Find every line of the records that has "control" and return it.

--- Given records Enclosed Below ---

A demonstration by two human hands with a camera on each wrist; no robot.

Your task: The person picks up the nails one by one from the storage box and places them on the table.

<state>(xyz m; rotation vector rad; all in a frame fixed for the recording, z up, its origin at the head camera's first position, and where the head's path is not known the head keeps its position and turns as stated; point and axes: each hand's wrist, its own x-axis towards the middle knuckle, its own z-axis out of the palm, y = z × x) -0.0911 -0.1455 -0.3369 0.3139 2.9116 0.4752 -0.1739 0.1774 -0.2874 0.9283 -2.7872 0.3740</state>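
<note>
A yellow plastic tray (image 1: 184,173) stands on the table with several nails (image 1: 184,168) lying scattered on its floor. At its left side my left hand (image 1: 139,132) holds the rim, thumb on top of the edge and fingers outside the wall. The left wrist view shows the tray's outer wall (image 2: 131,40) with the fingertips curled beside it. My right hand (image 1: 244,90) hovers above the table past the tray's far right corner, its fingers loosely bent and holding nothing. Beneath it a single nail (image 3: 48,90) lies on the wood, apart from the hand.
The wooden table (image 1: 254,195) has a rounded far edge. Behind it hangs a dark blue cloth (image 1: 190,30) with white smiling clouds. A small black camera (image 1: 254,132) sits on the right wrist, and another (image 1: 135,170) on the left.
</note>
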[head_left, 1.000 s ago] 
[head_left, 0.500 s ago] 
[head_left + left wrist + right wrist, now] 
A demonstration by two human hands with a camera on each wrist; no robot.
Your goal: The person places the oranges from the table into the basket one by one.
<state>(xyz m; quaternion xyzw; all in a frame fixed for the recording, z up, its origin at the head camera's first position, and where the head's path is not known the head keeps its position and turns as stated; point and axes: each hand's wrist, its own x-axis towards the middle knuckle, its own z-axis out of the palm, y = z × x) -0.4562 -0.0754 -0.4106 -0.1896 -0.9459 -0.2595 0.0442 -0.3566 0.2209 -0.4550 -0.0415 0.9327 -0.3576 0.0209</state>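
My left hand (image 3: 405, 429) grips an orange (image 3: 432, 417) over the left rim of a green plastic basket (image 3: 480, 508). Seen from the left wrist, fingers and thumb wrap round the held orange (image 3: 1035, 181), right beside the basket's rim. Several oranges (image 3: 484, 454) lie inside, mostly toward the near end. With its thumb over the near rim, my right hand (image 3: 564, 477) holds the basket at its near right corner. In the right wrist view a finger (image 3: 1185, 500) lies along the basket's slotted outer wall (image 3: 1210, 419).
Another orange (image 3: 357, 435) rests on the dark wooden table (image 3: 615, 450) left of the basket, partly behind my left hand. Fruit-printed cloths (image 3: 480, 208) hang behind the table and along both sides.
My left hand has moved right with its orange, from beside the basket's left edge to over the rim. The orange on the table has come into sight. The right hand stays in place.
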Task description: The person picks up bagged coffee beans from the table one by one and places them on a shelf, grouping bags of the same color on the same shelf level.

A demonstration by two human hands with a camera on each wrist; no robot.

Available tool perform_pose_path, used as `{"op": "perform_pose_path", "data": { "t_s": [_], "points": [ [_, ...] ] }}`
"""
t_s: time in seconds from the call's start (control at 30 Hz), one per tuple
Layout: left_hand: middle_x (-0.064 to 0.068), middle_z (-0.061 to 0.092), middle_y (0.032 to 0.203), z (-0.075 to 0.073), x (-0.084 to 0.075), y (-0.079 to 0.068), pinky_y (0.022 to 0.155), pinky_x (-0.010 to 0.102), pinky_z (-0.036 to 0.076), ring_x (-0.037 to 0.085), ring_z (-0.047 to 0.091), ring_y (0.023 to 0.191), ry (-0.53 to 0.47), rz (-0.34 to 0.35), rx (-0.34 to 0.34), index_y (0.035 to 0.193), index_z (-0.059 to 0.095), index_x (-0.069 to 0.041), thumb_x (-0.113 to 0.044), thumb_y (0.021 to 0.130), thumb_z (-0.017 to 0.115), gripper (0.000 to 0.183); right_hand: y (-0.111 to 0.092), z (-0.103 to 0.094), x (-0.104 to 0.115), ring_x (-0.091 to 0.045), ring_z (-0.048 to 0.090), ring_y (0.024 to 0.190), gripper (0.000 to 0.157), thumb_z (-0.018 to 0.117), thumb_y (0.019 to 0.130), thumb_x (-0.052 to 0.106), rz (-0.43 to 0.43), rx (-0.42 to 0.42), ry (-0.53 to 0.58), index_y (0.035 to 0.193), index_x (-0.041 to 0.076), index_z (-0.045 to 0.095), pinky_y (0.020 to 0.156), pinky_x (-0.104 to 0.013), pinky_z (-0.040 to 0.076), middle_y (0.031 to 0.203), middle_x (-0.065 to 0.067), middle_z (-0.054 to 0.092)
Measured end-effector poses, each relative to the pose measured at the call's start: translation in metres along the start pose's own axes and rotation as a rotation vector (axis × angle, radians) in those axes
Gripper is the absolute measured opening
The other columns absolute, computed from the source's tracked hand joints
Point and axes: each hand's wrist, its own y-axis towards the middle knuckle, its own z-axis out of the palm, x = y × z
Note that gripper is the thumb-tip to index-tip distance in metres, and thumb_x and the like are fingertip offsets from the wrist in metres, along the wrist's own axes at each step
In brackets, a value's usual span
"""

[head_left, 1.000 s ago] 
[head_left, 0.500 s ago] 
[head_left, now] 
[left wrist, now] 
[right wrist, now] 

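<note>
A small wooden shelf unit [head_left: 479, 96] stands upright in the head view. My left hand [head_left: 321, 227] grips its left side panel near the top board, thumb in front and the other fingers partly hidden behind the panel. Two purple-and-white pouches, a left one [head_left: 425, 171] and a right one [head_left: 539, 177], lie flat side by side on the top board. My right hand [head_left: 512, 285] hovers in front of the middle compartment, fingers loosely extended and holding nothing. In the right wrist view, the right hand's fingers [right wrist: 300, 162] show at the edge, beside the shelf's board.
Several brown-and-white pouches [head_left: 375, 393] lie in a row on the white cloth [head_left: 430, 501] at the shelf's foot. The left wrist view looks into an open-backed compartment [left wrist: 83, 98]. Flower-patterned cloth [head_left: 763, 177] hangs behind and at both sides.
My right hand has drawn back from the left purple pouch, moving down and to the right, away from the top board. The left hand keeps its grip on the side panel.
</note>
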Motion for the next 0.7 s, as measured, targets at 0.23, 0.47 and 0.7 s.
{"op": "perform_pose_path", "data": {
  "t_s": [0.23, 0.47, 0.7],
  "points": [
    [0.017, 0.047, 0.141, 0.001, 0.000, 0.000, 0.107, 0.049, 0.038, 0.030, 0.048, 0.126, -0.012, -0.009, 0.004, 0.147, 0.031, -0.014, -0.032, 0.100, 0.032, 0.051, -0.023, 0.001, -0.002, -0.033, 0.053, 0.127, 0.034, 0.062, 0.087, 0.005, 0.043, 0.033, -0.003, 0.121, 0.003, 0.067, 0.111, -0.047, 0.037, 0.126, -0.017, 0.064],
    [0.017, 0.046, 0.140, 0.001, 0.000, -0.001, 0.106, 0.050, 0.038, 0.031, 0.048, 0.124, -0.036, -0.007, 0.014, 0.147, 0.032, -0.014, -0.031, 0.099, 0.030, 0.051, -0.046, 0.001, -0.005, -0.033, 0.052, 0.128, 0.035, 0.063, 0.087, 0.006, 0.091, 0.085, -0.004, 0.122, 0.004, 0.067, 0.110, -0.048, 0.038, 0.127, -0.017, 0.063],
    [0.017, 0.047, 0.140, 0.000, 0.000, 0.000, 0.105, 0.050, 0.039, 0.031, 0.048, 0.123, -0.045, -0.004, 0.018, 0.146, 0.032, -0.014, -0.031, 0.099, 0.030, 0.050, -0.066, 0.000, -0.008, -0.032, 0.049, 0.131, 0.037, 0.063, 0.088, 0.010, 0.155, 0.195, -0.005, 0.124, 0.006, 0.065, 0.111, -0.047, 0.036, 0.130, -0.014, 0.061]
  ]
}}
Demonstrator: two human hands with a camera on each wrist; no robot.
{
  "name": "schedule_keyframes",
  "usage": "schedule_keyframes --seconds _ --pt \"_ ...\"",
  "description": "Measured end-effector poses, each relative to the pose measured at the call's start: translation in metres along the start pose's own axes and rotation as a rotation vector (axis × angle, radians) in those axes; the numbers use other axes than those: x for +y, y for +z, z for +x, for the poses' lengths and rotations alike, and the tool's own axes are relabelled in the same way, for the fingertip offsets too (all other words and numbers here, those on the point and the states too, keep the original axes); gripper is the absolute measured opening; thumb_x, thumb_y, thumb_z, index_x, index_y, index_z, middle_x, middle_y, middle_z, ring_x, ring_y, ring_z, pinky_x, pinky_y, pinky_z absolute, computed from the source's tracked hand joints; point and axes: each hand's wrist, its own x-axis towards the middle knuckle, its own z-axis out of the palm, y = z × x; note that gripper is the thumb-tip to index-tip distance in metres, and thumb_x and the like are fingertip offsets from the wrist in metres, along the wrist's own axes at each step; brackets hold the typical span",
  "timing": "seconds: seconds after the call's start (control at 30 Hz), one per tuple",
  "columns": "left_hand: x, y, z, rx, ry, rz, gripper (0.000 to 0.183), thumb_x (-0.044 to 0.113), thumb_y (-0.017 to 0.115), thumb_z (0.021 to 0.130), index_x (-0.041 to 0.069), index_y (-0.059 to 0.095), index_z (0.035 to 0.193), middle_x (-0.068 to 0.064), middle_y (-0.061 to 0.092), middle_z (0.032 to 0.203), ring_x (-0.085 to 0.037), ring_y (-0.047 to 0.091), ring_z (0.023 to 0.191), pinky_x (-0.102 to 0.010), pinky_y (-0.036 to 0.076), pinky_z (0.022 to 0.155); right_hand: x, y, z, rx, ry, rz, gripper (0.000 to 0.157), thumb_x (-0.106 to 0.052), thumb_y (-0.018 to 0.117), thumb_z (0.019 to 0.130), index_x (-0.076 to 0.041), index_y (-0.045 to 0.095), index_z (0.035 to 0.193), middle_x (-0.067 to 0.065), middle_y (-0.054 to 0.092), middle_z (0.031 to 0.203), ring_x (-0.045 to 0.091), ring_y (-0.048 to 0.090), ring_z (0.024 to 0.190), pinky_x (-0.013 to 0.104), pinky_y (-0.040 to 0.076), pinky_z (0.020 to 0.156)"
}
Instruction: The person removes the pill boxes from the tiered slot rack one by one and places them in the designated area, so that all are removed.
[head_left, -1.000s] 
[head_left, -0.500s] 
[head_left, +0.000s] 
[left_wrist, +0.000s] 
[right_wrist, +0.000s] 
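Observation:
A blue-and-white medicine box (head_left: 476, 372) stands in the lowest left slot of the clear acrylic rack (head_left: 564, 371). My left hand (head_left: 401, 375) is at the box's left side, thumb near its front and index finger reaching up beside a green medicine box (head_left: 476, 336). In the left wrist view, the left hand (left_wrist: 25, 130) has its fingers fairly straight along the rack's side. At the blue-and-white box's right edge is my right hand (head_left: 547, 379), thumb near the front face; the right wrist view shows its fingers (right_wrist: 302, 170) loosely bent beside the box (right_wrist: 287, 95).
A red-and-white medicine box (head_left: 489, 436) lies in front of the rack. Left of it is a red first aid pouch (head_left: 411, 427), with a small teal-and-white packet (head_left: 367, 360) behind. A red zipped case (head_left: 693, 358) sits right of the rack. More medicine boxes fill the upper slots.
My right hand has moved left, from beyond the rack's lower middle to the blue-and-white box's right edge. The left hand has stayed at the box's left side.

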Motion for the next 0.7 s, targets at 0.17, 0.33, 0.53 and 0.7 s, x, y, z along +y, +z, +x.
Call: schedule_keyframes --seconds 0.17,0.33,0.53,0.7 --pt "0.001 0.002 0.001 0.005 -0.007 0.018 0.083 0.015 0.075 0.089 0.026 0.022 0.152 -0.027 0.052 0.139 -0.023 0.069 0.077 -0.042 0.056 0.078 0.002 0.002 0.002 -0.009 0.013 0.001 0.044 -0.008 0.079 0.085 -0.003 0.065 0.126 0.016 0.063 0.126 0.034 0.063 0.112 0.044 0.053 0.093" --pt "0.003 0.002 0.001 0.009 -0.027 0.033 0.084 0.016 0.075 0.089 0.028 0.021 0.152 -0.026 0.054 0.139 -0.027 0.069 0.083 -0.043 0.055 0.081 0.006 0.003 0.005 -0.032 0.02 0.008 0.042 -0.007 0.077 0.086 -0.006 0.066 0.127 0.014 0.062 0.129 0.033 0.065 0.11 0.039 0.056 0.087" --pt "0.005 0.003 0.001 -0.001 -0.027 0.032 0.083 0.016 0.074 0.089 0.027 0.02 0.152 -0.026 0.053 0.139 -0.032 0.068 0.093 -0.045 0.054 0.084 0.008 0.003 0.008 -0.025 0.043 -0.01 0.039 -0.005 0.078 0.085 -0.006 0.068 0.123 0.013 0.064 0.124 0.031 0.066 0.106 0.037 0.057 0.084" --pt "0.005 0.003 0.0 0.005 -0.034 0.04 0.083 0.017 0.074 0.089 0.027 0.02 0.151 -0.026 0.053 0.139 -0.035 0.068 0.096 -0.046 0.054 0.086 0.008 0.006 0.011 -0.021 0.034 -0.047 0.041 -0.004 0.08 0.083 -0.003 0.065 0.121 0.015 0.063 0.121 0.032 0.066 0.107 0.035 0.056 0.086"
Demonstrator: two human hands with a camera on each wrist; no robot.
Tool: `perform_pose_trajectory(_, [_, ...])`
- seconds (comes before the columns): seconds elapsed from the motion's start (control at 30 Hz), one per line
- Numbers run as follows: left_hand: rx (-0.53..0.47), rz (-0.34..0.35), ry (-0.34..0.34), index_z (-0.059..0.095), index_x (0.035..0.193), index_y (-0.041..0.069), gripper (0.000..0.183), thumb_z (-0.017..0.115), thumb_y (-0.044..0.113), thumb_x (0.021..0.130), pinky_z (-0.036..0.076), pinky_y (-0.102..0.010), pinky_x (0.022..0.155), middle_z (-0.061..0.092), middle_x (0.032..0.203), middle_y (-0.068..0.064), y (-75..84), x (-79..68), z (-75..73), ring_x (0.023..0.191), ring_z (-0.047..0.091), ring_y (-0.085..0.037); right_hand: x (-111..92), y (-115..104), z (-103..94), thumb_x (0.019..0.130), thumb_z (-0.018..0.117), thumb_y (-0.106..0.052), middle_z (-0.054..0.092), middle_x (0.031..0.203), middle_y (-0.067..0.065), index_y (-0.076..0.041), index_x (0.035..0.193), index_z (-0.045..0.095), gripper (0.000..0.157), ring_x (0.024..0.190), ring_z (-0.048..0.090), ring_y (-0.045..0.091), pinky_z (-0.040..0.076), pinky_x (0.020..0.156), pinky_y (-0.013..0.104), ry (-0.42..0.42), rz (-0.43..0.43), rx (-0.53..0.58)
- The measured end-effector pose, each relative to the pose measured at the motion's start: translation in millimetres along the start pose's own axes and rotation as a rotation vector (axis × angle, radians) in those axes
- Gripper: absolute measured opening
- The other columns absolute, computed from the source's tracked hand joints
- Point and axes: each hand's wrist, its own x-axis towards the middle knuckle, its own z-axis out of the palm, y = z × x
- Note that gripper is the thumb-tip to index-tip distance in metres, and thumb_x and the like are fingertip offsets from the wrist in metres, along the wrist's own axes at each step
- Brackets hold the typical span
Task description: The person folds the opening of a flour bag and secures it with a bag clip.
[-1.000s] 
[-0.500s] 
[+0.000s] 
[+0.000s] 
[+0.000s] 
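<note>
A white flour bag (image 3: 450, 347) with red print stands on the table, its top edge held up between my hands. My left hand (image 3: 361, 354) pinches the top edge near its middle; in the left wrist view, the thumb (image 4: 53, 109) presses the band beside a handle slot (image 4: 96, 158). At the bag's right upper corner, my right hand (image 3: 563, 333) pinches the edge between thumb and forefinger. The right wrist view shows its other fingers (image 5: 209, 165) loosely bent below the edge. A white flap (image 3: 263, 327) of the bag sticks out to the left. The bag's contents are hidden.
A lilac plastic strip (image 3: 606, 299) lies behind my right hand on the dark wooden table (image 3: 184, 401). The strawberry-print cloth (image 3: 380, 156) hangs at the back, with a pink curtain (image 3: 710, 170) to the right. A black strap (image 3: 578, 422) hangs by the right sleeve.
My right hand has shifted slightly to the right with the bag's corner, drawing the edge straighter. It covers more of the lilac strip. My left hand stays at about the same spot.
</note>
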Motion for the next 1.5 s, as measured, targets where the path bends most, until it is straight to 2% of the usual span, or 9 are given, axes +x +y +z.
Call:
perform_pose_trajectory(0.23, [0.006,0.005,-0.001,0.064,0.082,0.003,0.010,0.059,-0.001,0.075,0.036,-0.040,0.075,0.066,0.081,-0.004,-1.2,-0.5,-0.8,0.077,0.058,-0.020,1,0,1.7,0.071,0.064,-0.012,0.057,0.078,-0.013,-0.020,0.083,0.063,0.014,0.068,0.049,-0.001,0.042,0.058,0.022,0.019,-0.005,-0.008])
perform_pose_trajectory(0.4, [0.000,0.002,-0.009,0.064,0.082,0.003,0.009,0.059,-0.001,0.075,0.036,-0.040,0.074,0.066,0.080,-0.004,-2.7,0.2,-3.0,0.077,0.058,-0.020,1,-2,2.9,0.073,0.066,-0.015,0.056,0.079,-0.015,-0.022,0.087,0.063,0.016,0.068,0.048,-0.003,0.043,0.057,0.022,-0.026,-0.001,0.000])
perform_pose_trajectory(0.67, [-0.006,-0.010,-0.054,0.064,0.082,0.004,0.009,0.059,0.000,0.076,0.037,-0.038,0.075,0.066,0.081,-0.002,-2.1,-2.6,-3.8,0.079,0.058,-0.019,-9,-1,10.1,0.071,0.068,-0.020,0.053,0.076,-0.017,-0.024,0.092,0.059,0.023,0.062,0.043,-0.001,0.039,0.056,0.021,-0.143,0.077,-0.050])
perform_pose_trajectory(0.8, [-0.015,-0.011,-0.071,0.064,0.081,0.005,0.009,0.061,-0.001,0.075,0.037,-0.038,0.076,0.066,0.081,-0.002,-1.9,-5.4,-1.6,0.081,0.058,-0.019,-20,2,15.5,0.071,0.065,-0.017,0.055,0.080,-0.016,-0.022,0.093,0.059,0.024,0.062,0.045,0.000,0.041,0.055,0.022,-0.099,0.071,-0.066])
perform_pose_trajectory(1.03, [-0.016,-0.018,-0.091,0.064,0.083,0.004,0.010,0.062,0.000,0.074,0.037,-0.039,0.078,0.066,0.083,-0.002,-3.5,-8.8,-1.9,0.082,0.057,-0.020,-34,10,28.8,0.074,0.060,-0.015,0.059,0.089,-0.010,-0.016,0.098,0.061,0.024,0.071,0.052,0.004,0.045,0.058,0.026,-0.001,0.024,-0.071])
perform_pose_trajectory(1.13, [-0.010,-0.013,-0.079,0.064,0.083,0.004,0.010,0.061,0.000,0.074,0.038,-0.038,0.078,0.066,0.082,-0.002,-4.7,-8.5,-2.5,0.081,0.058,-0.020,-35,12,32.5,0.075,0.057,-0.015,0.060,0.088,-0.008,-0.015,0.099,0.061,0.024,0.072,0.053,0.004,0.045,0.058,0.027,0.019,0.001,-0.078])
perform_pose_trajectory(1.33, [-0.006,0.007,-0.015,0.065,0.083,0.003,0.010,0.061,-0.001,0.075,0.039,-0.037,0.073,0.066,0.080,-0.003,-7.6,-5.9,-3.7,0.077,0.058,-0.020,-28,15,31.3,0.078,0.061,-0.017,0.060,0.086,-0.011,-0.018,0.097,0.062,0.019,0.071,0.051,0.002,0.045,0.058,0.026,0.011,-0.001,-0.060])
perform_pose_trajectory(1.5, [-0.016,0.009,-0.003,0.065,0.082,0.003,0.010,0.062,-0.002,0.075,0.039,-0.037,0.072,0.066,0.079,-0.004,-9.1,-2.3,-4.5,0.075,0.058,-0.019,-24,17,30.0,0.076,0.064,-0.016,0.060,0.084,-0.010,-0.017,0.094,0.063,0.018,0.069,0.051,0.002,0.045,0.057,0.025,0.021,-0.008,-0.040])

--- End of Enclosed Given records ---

Finished task:
t_s: time in seconds from the call's start (control at 30 Hz), one per tuple
  "timing": "seconds: seconds after the call's start (control at 30 Hz), one per tuple",
- seconds (comes before the columns): seconds elapsed from the motion's start (control at 30 Hz), one per line

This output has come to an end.